# HELP: Need Double Din Headunit for car PC



## AudioN00B (Mar 3, 2013)

Looking for a touch screen double din monitor, for car PC. 
What do you guys recommend?


----------



## 05 obs (Feb 28, 2013)

lilliput is what ive always seen used


----------



## AudioN00B (Mar 3, 2013)

Thank you, I'll look at that tomorrow. 
Any other recommendations, please post up.


----------



## jcpahman77 (Mar 5, 2013)

xenarc seems to be good too


----------



## Coppertone (Oct 4, 2011)

Subscribed as I to am curious about this.


----------



## chad1376 (Dec 27, 2012)

I think something like this would be the easiest solution:

Preassembled Black Double Din LCD Frame with 7" Lilliput 629GL-70NP/C/T

This is just the first one I pulled up.
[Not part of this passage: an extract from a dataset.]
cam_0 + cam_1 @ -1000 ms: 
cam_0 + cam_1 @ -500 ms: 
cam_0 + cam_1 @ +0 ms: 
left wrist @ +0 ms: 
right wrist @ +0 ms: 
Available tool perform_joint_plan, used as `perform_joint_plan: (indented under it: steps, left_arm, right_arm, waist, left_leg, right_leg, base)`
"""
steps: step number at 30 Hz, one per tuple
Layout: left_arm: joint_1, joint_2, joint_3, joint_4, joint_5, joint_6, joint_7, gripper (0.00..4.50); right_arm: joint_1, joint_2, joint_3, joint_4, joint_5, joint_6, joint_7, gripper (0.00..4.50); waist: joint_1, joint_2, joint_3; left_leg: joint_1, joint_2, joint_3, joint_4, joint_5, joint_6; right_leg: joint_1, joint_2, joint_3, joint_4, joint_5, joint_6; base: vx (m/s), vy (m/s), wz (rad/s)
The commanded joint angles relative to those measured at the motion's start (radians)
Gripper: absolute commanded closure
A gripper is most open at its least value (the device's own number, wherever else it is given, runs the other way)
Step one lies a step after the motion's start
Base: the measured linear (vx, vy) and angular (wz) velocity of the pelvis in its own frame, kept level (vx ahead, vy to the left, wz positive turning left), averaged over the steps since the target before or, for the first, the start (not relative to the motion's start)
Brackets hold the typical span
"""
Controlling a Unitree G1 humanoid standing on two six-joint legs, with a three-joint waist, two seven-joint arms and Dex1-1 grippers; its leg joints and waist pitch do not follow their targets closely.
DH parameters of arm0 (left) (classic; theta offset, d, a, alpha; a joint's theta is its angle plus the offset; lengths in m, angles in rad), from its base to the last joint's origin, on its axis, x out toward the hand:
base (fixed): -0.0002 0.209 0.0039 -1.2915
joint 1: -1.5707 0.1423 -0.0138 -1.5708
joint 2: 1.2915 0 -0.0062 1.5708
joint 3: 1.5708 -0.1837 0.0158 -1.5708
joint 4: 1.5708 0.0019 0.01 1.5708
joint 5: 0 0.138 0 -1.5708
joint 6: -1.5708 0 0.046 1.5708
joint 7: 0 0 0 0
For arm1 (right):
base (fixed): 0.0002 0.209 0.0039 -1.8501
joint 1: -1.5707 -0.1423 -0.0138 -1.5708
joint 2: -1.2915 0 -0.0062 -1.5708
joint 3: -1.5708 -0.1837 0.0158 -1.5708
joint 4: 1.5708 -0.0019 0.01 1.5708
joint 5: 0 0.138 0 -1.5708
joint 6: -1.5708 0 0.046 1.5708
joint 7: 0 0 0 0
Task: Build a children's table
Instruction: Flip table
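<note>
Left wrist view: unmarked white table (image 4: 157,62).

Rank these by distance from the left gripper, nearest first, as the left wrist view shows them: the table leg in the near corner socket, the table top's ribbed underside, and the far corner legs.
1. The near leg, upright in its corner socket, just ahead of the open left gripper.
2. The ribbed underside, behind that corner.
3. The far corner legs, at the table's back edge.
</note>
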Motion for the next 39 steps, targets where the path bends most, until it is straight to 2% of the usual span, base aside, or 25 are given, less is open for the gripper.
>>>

There's a lot of similar setups out there, with different options and screens, so you might want to shop around.


----------



## jcpahman77 (Mar 5, 2013)

Xenarc Technologies - CP-ID8 - In-Dash 1-DIN Car PC
+
Xenarc Technologies - 700IDT - 7" IN-DASH Touchscreen LCD VGA Monitor

Not a bad way to go for a starter system.


----------